> **Your goal**:
Exact copy, pictures excluded: write out every line below.

#####

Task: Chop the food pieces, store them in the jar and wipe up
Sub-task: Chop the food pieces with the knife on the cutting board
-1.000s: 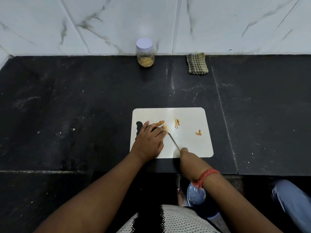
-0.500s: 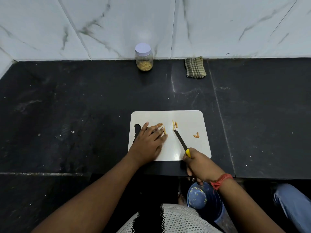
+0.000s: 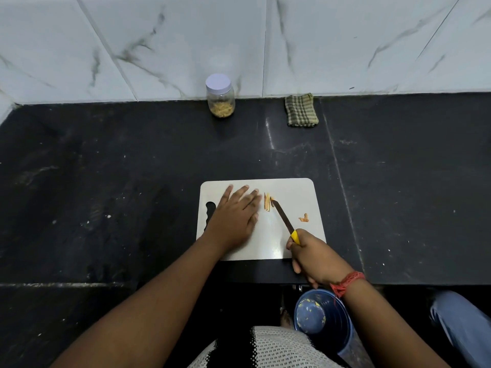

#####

> **Result for this task**:
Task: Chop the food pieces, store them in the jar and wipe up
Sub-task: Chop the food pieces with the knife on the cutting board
-1.000s: 
-0.500s: 
+0.000s: 

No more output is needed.